In the first part of the article we shall explain a) the evolution of cultural property from victory spoils to an instrument of war and b) the evolution of destruction and looting from being the victor’s right to becoming a war crime. Our aim is to show how perceptions change on the value of cultural goods in armed conflict, establishing standards in values and uses.

In the second part we shall analyze how ISIS capitalizes on cultural property in its strategic planning. We will argue that it exploits cultural heritage as an internal available resource, to win the war and build a state, and not only as important loot acquired from conflicts. Consequently, the destruction and looting of antiquities is part of its military and political planning.

In the third part, we will describe a) how the international community perceives the threat posed by ISIS in the looting and destruction of cultural property, and b) how it incorporates their protection under international security. We will argue that it perceives it as a threat to the latter because it connects it to the strengthening of terrorism, the weakening of human rights and the humanitarian crisis.

In the fourth part we will assess a) how ISIS develops instruments of war, and b) how the international community develops the norm for the protection of cultural heritage. We will argue that today, ISIS strategy and the international community’s response create another milestone in the evolution we noted in the first part of the article.

Cultural property in times of war: Use and protection standards

From loot to instrument of war

Until the Second World War, cultural property played an important role as spoils of the victor, after the end of the war. Since then, it has become a means by which to win the war (note 1).

Three historical examples established robust standards for use of cultural property in times of war.

Roman triumphs, the big parades in honour of the victor, that crossed through the center of Rome festively exhibiting “tokens of war”, which included works of art, established the prototype of a victory celebration (note 2) as they were repeated over 300 times during the period of Roman rule and established the customary norm of ” the winner takes all” (note 3).
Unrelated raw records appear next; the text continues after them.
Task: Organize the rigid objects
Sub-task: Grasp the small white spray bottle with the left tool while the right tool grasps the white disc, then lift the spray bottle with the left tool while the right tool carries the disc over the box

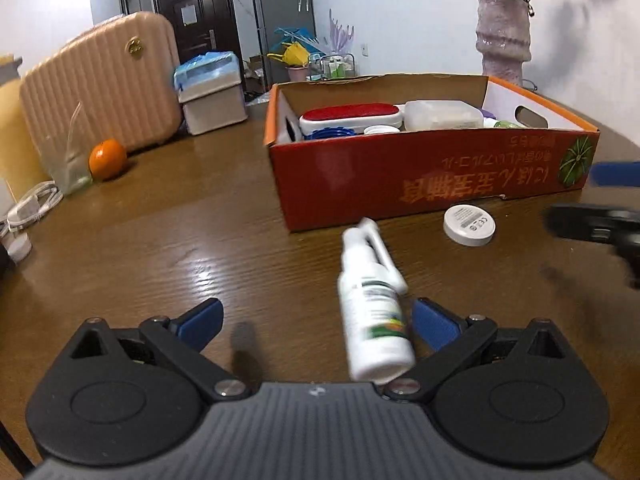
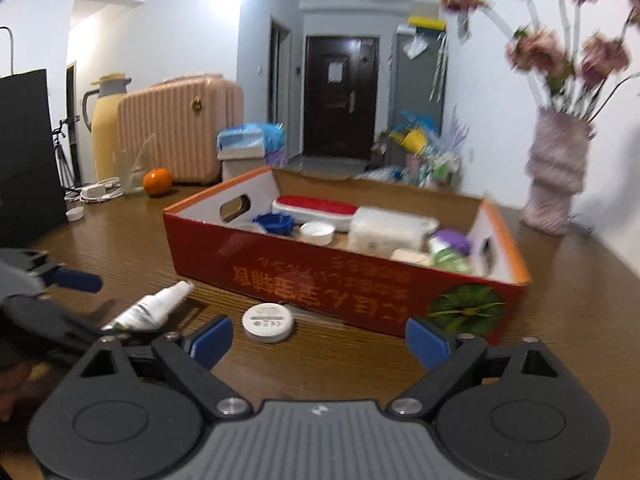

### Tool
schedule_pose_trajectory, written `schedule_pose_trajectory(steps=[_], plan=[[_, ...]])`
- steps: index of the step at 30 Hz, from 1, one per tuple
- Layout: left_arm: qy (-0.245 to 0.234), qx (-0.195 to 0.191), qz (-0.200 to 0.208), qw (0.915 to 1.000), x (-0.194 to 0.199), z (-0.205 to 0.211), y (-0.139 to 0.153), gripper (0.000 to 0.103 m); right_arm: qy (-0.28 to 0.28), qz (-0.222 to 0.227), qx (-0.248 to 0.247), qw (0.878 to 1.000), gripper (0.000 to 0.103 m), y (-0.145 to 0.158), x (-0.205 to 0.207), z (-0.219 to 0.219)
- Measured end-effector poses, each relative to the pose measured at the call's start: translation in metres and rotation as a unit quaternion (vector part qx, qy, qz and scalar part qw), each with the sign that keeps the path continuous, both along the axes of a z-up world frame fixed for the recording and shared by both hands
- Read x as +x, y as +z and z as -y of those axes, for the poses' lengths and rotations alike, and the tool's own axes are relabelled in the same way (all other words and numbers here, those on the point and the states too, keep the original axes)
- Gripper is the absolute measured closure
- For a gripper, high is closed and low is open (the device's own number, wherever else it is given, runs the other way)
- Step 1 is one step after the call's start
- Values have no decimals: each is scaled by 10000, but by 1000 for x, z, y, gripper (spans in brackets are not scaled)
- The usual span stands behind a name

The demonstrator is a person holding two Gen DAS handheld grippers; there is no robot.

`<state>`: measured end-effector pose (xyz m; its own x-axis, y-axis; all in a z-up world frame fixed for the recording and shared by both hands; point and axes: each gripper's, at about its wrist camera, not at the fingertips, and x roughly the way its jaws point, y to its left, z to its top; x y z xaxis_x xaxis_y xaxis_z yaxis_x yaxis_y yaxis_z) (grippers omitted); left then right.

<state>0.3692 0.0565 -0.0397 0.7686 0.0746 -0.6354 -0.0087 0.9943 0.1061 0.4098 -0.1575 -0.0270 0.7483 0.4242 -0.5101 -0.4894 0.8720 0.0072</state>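
I see a white spray bottle (image 1: 374, 312) with a green and orange label lying on its side on the wooden table (image 1: 160, 240), between my left gripper's (image 1: 318, 322) wide-spread fingers, seemingly untouched. A white round puck (image 2: 268, 323) lies near the red cardboard box (image 2: 344, 280). My right gripper (image 2: 318, 342) is open wide too.
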Motion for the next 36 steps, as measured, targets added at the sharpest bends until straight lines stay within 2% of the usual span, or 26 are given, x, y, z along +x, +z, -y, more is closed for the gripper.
schedule_pose_trajectory(steps=[1, 3, 8, 10, 12, 13, 14, 20, 26, 31, 36], plan=[[-104, -62, 52, 9999, -1, -2, 1, 5, 63, -197, 54, 9998, 17, -4, 10, -5], [-310, -82, 42, 9995, 0, -2, 1, 21, 120, -537, 44, 9985, 22, -12, 26, -18], [-517, -399, -68, 9978, 5, -9, 1, 38, 233, -698, -216, 9971, 30, -23, 44, -48], [-539, -374, -8, 9978, 1, -9, 1, 52, 238, -693, -445, 9963, 38, -27, 48, -58], [-547, -400, 30, 9977, -2, -10, 2, 75, 279, -700, -370, 9965, 48, -27, 50, -61], [-539, -418, 36, 9977, -2, -11, 2, 75, 284, -700, -360, 9965, 59, -26, 52, -63], [-521, -461, 29, 9976, -2, -12, 2, 75, 280, -689, -354, 9966, 64, -26, 52, -63], [-428, -488, 89, 9978, -5, -13, 2, 75, 157, -623, -412, 9971, 64, -24, 47, -64], [-299, -393, 283, 9984, -24, -7, 6, 75, 91, -426, -286, 9986, 64, -9, 19, -53], [-161, -417, 428, 9981, -57, 0, 18, 75, 9, -196, -185, 9996, 65, 11, -21, -31], [-159, -284, 783, 9964, -102, 16, 39, 75, -67, 194, -61, 9998, 65, 34, -75, -7]])
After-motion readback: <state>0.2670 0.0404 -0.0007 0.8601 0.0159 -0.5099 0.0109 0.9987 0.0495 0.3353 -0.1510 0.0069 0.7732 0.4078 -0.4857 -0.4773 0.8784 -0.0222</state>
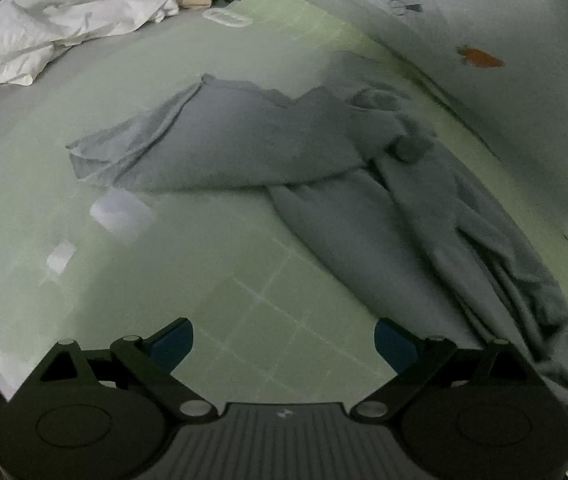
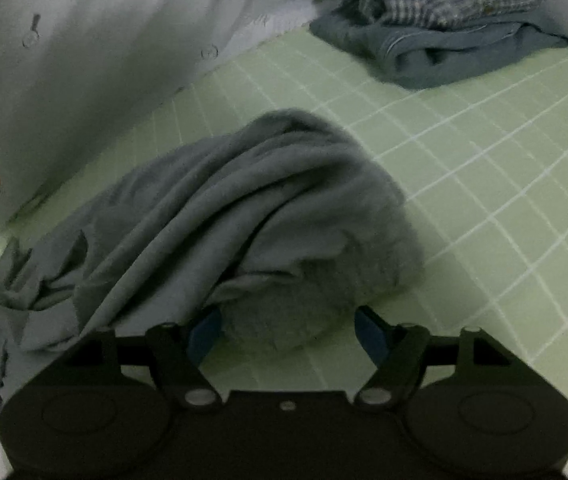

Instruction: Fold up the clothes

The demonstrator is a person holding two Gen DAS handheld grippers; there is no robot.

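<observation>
Both tools apart over a rumpled grey garment on the green grid surface

The left tool (image 1: 284, 344) stands apart and empty over bare surface (image 1: 212, 288); the grey garment (image 1: 324, 184) sprawls from frame centre to the lower right. The right tool (image 2: 288, 336) is apart too, a mound of that garment (image 2: 244, 216) between its fingers with the pads not pressing. Risk: closing here would likely pinch several bunched layers at once, so lifting drags a wad, not one edge. Folded clothes (image 2: 436, 28) at upper right could be disturbed by a wide sweep.
</observation>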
Incorporating works of art as prominent loot in the victory celebration, constitutes plunder as symbolic (note 4). It was primarily useful in increasing authority and its message was the change of cultural power relations, in this case with Greece. It took place in a permissible sociocultural environment, since works of art were included in the general concept of looting, which was within the rights of the victor.

Napoleonic plunder (note 5) continued the tradition of Roman triumphs, as shown by the solemn entry of Napoleon into Paris, in 1798. The difference was that, having conquered Europe, Napoleon carried out systematic looting on an unprecedented scale and characterized by the following: its range, the fact that it was planned from a centre, that organized bodies of intellectuals were mobilized to oversee the registration, classification and safe transportation of the works to the Louvre and that Napoleon legalized the transfer of ownership of works of art, through binding conditions in the peace treaties concluded with the Italian cities and the Pope.
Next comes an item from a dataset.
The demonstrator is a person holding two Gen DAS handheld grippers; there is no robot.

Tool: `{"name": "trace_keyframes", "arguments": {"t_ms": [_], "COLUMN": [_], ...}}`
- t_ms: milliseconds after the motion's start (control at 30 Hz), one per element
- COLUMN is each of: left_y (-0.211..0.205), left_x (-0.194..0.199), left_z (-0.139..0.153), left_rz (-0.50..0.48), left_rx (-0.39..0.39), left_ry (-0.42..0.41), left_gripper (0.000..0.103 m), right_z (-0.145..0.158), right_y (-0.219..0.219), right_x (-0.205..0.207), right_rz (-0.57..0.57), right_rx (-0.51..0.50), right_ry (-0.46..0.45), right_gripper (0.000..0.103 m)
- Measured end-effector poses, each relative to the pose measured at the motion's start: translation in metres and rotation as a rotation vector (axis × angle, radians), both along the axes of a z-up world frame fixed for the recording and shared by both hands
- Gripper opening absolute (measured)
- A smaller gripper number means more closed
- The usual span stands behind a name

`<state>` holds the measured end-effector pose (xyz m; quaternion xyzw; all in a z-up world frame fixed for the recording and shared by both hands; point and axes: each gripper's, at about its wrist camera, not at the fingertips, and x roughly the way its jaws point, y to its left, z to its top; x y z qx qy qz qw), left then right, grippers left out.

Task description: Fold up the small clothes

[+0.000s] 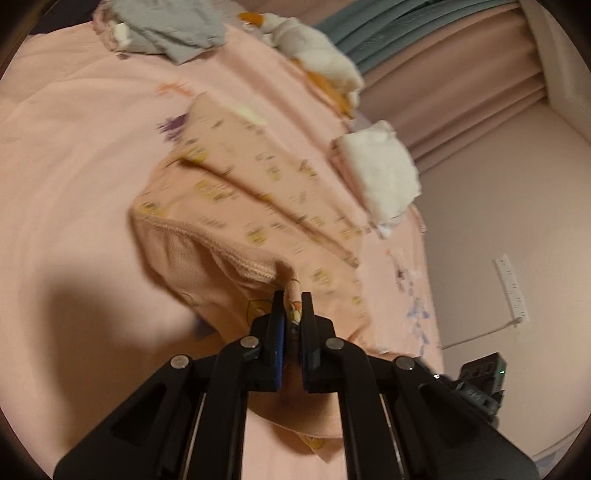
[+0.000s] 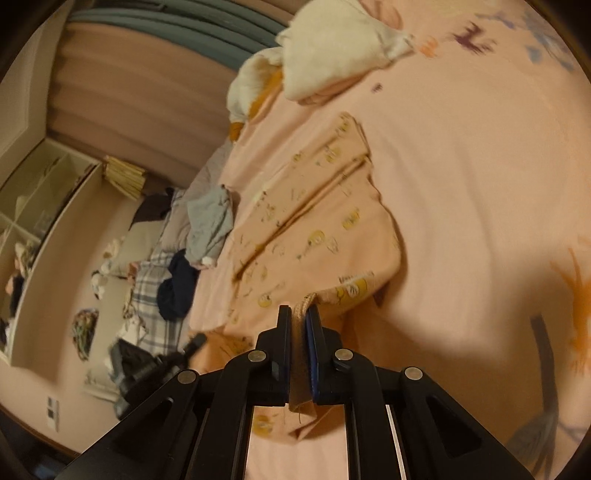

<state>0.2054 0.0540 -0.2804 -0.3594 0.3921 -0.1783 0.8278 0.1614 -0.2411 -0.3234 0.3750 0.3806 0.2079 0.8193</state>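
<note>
A small peach garment with yellow cartoon prints point(image 1: 258, 199) lies on the pink bedsheet point(image 1: 74, 166), its ribbed waistband lifted toward me. My left gripper point(image 1: 293, 299) is shut on the garment's near edge, cloth pinched between its jaws. In the right wrist view the same garment point(image 2: 325, 221) stretches away over the sheet point(image 2: 480, 166), creased lengthwise. My right gripper point(image 2: 299, 312) is shut on its ribbed waistband edge, which runs down between the jaws.
A folded white cloth point(image 1: 380, 173) lies just beyond the garment, more white and orange clothes point(image 1: 321, 59) and a grey garment point(image 1: 170, 29) farther back. The bed edge drops to the floor on the right. Grey and dark clothes point(image 2: 210, 221) hang off the bed's left side near shelves point(image 2: 40, 206).
</note>
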Motion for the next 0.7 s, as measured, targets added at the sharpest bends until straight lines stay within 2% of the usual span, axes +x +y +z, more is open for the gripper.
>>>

Napoleonic looting was also symbolic, since its aim was to increase the prestige both of France and Napoleon and its message was that the relationship of cultural strength had changed in regards to European states, with Paris taking the political and cultural place of Rome. Moreover, it was happening within a permissible sociocultural environment: the custom in ware fare of “winner takes all” was in force and strongly supported by the intellectuals of the time, according to whom exhibiting the works in French museums would train the French in the values of the Republic, proving the latter’s superiority over the European monarchies, as arts and sciences were the crowning achievements of victory and freedom.

In the Second World War, looting was combined with systematic destruction of cultural property and became an integral part of the Nazi strategic plan of victory, already prior to the start of the war. The regime recruited art historians (note 6) in intelligence operations, to determine art criteria representing the German spirit, identify suitable works in countries and target groups and guide the army in its looting, according to predefined criteria.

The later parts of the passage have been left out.